EXERCISE: Nothing in the data may change. Copy all of it exactly.

EXERCISE DATA:
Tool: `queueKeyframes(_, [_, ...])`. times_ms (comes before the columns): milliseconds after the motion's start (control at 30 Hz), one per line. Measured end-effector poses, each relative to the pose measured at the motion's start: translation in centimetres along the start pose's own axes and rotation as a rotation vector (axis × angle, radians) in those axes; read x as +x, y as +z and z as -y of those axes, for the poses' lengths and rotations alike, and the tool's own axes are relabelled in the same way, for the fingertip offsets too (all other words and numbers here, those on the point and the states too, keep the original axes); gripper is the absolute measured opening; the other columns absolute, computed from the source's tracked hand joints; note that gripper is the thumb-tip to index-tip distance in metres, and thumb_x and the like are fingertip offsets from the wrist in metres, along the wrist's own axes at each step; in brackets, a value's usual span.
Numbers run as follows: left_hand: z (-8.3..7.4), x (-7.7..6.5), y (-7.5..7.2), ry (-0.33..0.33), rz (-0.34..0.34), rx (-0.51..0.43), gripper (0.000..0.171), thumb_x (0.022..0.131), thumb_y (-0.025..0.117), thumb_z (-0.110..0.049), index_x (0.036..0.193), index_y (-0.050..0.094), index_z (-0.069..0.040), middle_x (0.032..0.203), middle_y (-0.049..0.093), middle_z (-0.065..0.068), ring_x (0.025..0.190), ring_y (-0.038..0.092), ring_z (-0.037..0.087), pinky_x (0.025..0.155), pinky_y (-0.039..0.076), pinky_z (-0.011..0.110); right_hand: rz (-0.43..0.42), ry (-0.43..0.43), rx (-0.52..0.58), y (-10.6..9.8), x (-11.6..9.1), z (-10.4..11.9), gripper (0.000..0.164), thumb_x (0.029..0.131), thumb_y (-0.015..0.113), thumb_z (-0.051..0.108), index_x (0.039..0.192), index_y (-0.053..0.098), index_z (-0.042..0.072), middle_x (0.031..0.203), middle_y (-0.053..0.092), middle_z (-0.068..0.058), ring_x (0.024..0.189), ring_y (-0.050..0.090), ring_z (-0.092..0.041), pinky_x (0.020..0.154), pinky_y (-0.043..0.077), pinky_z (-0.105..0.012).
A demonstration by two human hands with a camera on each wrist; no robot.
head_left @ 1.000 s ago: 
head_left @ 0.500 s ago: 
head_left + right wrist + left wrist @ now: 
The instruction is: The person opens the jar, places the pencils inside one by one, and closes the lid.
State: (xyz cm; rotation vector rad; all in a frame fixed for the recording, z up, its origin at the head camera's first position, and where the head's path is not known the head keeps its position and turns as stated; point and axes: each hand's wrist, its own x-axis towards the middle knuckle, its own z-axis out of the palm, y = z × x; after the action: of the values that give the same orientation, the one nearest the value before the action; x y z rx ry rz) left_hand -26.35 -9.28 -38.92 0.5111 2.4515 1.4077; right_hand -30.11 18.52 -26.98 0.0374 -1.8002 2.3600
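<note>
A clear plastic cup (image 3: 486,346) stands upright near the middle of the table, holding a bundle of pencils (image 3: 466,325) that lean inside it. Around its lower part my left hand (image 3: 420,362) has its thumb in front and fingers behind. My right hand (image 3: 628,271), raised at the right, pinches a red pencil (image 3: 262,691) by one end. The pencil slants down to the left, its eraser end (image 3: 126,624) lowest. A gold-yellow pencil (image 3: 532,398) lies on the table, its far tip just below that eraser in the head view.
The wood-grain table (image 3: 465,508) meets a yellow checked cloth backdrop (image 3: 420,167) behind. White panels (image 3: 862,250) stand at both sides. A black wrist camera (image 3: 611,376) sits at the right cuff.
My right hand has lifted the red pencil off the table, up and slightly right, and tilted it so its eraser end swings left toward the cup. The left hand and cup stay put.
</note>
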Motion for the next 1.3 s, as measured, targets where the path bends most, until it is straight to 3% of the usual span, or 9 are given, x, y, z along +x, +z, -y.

RESULT OF THIS EXERCISE:
Tool: `queueKeyframes(_, [_, ...])`. times_ms (comes before the columns): milliseconds after the motion's start (control at 30 Hz), one per line. Measured end-effector poses, each relative to the pose measured at the motion's start: translation in centimetres along the start pose's own axes and rotation as a rotation vector (axis × angle, radians) in those axes; read x as +x, y as +z and z as -y of those axes, for the poses' lengths and rotations alike, and the tool's own axes are relabelled in the same way, for the fingertip offsets too (all other words and numbers here, those on the point and the states too, keep the original axes); gripper is the absolute measured opening; the other columns absolute, computed from the source's tracked hand joints; note that gripper is the thumb-tip to index-tip distance in metres, and thumb_x and the like are fingertip offsets from the wrist in metres, along the wrist's own axes at each step; in brackets, a value's usual span.
Numbers run as follows: left_hand: z (-8.3..7.4), x (-7.7..6.5), y (-7.5..7.2), ry (-0.33..0.33), rz (-0.34..0.34), rx (-0.51..0.43), gripper (0.000..0.171), thumb_x (0.022..0.131), thumb_y (-0.025..0.117), thumb_z (-0.110..0.049), index_x (0.036..0.193), index_y (-0.050..0.094), index_z (-0.069..0.040), middle_x (0.032..0.203), middle_y (-0.049..0.093), middle_z (-0.065..0.068), ring_x (0.025..0.190), ring_y (-0.038..0.092), ring_z (-0.037..0.087), pinky_x (0.025..0.155), pinky_y (-0.039..0.076), pinky_z (-0.011..0.110); right_hand: rz (-0.43..0.42), ry (-0.43..0.43), rx (-0.52..0.58), y (-10.6..9.8), x (-11.6..9.1), z (-10.4..11.9), gripper (0.000..0.164), thumb_x (0.029..0.131), thumb_y (-0.015..0.113), thumb_z (-0.051..0.108), index_x (0.039..0.192), index_y (-0.053..0.098), index_z (-0.042..0.072), middle_x (0.031..0.203), middle_y (-0.053..0.092), middle_z (-0.068..0.058), ring_x (0.024..0.189), ring_y (-0.050..0.090), ring_z (-0.092..0.041), pinky_x (0.020..0.154), pinky_y (-0.043..0.077), pinky_z (-0.105..0.012).
A demonstration by two human hands with a camera on each wrist; no robot.
head_left @ 1.000 s ago: 
head_left @ 0.500 s ago: 
head_left + right wrist + left wrist @ now: 
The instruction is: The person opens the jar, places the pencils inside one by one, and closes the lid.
State: (xyz cm; rotation vector rad; all in a frame fixed for the recording, z up, its origin at the head camera's first position, and where the head's path is not known the head keeps its position and turns as stated; point and axes: each hand's wrist, its own x-axis towards the middle knuckle, its own z-axis out of the palm, y = z × x; after the action: of the values that give the same orientation, the one nearest the value before the action; x y z rx ry rz) left_hand -26.35 -9.28 -38.92 0.5111 2.4515 1.4077; right_hand -30.11 18.52 -26.98 0.0374 -1.8002 2.3600
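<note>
A clear plastic cup (image 3: 486,346) stands upright near the middle of the table, holding a bundle of pencils (image 3: 466,325) that lean inside it. Around its lower part my left hand (image 3: 420,362) has its thumb in front and fingers behind. My right hand (image 3: 628,271), raised at the right, pinches a red pencil (image 3: 262,691) by one end. The pencil slants down to the left, its eraser end (image 3: 126,624) lowest. A gold-yellow pencil (image 3: 532,398) lies on the table, its far tip just below that eraser in the head view.
The wood-grain table (image 3: 465,508) meets a yellow checked cloth backdrop (image 3: 420,167) behind. White panels (image 3: 862,250) stand at both sides. A black wrist camera (image 3: 611,376) sits at the right cuff.
My right hand has lifted the red pencil off the table, up and slightly right, and tilted it so its eraser end swings left toward the cup. The left hand and cup stay put.
</note>
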Motion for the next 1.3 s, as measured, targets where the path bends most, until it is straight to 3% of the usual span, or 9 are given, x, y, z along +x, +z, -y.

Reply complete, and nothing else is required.